- **WHAT YOU WILL DO**
The output must be the line with "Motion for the" and every following line to the end of the material, exactly as they appear, and nothing else.

*** DATA BLOCK Section Begins ***

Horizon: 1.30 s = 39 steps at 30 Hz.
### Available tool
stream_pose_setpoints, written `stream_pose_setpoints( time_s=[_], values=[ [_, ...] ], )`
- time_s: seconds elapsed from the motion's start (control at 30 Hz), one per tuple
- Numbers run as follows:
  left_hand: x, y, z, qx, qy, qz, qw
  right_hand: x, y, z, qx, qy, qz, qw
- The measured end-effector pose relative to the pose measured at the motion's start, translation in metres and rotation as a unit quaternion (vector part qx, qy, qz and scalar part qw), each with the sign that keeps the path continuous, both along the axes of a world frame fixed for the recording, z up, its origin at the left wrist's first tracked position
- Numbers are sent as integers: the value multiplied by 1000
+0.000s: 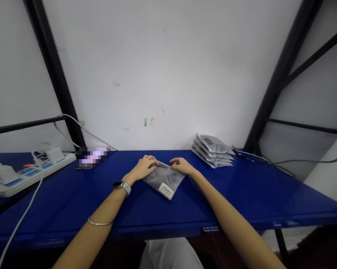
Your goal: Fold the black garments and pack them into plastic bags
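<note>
A frosted bag (164, 181) is being held flat near the middle of the table's (241, 198) back edge, its label turned toward the person. Its top corners are being gripped, steadying it, by the left hand (142, 168) and the right hand (181, 166), narrowly closed, while a stack of bags (213, 152) is being left clear by the back edge.

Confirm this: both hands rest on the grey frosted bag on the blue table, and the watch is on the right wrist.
Wrong on one point: the watch is on the left wrist, not the right, as the head view shows. The rest stands: the left hand and right hand both rest on the grey frosted bag on the blue table.
</note>
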<state>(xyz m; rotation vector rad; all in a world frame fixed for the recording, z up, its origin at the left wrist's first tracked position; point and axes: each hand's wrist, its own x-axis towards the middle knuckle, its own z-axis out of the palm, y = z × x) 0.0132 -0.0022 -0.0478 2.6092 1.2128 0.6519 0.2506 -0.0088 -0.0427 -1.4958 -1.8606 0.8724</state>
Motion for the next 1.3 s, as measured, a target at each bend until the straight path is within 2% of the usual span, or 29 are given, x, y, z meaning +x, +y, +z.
stream_pose_setpoints(
  time_s=[0.1, 0.2, 0.33, 0.43, 0.53, 0.63, 0.73, 0.83, 0.93, 1.07, 1.3],
  values=[
    [1, 0, 0, 2, 0, -1, 1000, -2, -7, 5, -56, 69, 11, 996],
    [3, -3, 1, -4, -5, 14, 1000, -4, -12, 7, -83, 98, 41, 991],
    [5, -6, 3, 9, -25, 46, 999, -8, -13, 4, -87, 106, 60, 989],
    [5, -2, 2, 22, -71, 97, 993, -11, -12, 3, -70, 139, 65, 986],
    [4, 4, 2, -8, -166, 133, 977, -13, -13, 8, 12, 140, 90, 986],
    [2, 6, 4, -95, -284, 124, 946, -13, -15, 15, 174, 30, 95, 980],
    [1, 2, 10, -186, -385, 104, 898, -12, -18, 20, 323, -116, 61, 937],
    [2, -4, 16, -242, -439, 79, 862, -12, -22, 22, 407, -188, 31, 893],
    [3, -8, 20, -243, -445, 49, 861, -13, -28, 25, 465, -199, 1, 863],
    [8, -12, 23, -205, -472, 8, 857, -15, -35, 28, 512, -178, -51, 839],
    [20, -23, 24, -173, -470, -25, 865, -19, -37, 27, 547, -133, -111, 819]
  ],
)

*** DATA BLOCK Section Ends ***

- **FINISHED EXERCISE**
Motion for the next 1.3 s, as measured, a target at each bend until the straight path is within 2% of the usual span, or 29 are given, x, y, z meaning +x, +y, +z.
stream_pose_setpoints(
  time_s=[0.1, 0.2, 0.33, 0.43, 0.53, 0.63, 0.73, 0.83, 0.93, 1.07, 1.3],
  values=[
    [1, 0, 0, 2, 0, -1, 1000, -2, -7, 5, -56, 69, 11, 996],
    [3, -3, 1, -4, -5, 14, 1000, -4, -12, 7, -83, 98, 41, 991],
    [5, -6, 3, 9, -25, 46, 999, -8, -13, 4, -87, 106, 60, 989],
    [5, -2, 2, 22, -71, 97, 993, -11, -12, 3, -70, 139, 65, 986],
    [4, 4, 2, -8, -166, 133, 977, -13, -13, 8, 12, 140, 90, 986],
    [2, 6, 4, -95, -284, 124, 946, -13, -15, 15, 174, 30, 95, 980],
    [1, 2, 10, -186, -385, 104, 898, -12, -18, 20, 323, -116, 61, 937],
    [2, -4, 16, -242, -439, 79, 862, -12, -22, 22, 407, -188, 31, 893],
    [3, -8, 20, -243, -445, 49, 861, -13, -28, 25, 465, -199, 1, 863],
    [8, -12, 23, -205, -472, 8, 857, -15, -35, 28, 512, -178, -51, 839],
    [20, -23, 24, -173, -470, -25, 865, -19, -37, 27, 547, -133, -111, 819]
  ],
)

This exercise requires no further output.